EXERCISE DETAILS: Nothing but the records beneath, reproduced exactly, should appear in the answer.

ENTRIES PROVIDED:

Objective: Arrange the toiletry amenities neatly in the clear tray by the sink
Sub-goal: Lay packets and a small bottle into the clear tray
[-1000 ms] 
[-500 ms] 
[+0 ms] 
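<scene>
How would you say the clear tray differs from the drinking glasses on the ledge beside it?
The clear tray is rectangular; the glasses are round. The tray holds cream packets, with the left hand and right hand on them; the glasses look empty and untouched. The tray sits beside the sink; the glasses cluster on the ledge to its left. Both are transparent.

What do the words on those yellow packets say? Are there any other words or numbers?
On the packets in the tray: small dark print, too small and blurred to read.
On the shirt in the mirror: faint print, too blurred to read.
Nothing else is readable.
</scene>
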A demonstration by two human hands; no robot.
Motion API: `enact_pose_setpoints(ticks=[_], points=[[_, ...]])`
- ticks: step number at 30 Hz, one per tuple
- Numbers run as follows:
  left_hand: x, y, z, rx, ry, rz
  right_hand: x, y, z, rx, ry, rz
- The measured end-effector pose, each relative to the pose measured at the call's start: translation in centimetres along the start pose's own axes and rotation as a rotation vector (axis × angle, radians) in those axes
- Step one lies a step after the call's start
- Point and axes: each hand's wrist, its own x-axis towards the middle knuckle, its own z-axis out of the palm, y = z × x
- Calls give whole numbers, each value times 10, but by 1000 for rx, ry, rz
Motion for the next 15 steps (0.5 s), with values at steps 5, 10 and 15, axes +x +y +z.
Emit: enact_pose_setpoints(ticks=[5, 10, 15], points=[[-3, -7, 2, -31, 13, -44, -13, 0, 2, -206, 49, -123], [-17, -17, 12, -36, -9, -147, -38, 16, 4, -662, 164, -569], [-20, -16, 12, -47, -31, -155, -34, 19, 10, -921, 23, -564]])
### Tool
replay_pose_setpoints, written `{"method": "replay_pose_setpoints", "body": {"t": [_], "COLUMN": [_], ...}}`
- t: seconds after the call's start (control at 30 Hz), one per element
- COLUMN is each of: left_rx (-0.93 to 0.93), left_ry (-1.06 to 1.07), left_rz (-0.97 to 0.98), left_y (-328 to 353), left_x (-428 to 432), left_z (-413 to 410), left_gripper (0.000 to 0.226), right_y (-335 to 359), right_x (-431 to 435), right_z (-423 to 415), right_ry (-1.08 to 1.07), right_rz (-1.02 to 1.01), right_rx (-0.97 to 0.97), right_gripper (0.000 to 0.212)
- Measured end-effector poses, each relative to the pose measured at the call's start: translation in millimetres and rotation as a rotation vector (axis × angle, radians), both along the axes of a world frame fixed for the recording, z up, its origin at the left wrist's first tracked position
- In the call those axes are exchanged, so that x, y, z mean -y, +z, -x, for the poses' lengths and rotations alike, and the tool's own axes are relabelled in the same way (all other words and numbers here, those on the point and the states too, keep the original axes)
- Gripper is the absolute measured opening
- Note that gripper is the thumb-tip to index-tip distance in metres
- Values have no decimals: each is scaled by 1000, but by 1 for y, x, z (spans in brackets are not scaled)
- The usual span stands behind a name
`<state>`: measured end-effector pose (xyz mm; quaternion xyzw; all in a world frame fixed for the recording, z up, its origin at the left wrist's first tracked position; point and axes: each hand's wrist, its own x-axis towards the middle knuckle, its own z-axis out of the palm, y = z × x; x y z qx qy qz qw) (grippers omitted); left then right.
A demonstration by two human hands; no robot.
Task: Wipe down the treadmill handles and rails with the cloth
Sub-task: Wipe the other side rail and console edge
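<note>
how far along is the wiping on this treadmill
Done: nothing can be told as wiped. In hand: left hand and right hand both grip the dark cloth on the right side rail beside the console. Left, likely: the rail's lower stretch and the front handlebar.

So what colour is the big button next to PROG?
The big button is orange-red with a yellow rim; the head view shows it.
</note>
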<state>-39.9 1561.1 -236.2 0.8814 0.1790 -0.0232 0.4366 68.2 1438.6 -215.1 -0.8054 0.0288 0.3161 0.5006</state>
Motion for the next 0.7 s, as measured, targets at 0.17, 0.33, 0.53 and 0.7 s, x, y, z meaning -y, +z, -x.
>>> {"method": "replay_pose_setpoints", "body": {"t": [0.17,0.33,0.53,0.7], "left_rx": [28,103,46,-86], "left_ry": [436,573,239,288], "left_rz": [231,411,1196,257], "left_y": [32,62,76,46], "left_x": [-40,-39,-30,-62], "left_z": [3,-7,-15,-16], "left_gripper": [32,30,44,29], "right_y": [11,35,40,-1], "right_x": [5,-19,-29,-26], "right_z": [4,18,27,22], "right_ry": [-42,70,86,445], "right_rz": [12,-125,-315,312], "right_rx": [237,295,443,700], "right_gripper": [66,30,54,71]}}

OUTPUT OF THE TASK:
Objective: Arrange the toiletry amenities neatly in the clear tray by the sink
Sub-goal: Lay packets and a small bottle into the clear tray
[-1000 ms] 
[-500 ms] 
[+0 ms] 
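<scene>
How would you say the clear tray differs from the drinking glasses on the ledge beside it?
The clear tray is rectangular; the glasses are round. The tray holds cream packets, with the left hand and right hand on them; the glasses look empty and untouched. The tray sits beside the sink; the glasses cluster on the ledge to its left. Both are transparent.

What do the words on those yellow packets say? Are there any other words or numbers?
On the packets in the tray: small dark print, too small and blurred to read.
On the shirt in the mirror: faint print, too blurred to read.
Nothing else is readable.
</scene>
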A demonstration by two human hands; no robot.
Motion API: `enact_pose_setpoints(ticks=[_], points=[[_, ...]])`
- ticks: step number at 30 Hz, one per tuple
- Numbers run as follows:
  left_hand: x, y, z, rx, ry, rz
  right_hand: x, y, z, rx, ry, rz
- The measured end-effector pose, each relative to the pose measured at the call's start: translation in centimetres along the start pose's own axes and rotation as a rotation vector (axis × angle, radians) in those axes
- Step one lies a step after the call's start
- Point and axes: each hand's wrist, its own x-axis towards the middle knuckle, its own z-axis out of the palm, y = z × x
- Calls give whole numbers, each value times 10, but by 1000 for rx, ry, rz
Motion for the next 15 steps (0.5 s), with values at steps 5, 10 and 15, axes +x +y +z.
Emit: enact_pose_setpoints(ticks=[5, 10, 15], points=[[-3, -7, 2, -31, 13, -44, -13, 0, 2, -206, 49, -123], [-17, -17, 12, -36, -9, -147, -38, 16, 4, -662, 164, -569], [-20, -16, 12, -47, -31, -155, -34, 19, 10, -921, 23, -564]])
### Tool
replay_pose_setpoints, written `{"method": "replay_pose_setpoints", "body": {"t": [_], "COLUMN": [_], ...}}`
- t: seconds after the call's start (control at 30 Hz), one per element
- COLUMN is each of: left_rx (-0.93 to 0.93), left_ry (-1.06 to 1.07), left_rz (-0.97 to 0.98), left_y (-328 to 353), left_x (-428 to 432), left_z (-413 to 410), left_gripper (0.000 to 0.226), right_y (-335 to 359), right_x (-431 to 435), right_z (-423 to 415), right_ry (-1.08 to 1.07), right_rz (-1.02 to 1.01), right_rx (-0.97 to 0.97), right_gripper (0.000 to 0.212)
- Measured end-effector poses, each relative to the pose measured at the call's start: translation in millimetres and rotation as a rotation vector (axis × angle, radians), both along the axes of a world frame fixed for the recording, z up, its origin at the left wrist's first tracked position
- In the call those axes are exchanged, so that x, y, z mean -y, +z, -x, for the poses' lengths and rotations alike, and the tool's own axes are relabelled in the same way (all other words and numbers here, those on the point and the states too, keep the original axes)
- Gripper is the absolute measured opening
- Note that gripper is the thumb-tip to index-tip distance in metres
- Values have no decimals: each is scaled by 1000, but by 1 for y, x, z (spans in brackets are not scaled)
- The usual span stands behind a name
`<state>`: measured end-effector pose (xyz mm; quaternion xyzw; all in a world frame fixed for the recording, z up, its origin at the left wrist's first tracked position; point and axes: each hand's wrist, its own x-axis towards the middle knuckle, its own z-axis out of the palm, y = z × x; x y z qx qy qz qw) (grippers omitted); left then right.
A demonstration by two human hands; no robot.
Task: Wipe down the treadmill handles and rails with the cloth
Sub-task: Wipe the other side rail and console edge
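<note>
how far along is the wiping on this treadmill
Done: nothing can be told as wiped. In hand: left hand and right hand both grip the dark cloth on the right side rail beside the console. Left, likely: the rail's lower stretch and the front handlebar.

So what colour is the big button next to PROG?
The big button is orange-red with a yellow rim; the head view shows it.
</note>
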<state>-39.9 1561.1 -236.2 0.8814 0.1790 -0.0232 0.4366 68.2 1438.6 -215.1 -0.8054 0.0288 0.3161 0.5006</state>
Motion for the next 0.7 s, as measured, targets at 0.17, 0.33, 0.53 and 0.7 s, x, y, z meaning -y, +z, -x.
>>> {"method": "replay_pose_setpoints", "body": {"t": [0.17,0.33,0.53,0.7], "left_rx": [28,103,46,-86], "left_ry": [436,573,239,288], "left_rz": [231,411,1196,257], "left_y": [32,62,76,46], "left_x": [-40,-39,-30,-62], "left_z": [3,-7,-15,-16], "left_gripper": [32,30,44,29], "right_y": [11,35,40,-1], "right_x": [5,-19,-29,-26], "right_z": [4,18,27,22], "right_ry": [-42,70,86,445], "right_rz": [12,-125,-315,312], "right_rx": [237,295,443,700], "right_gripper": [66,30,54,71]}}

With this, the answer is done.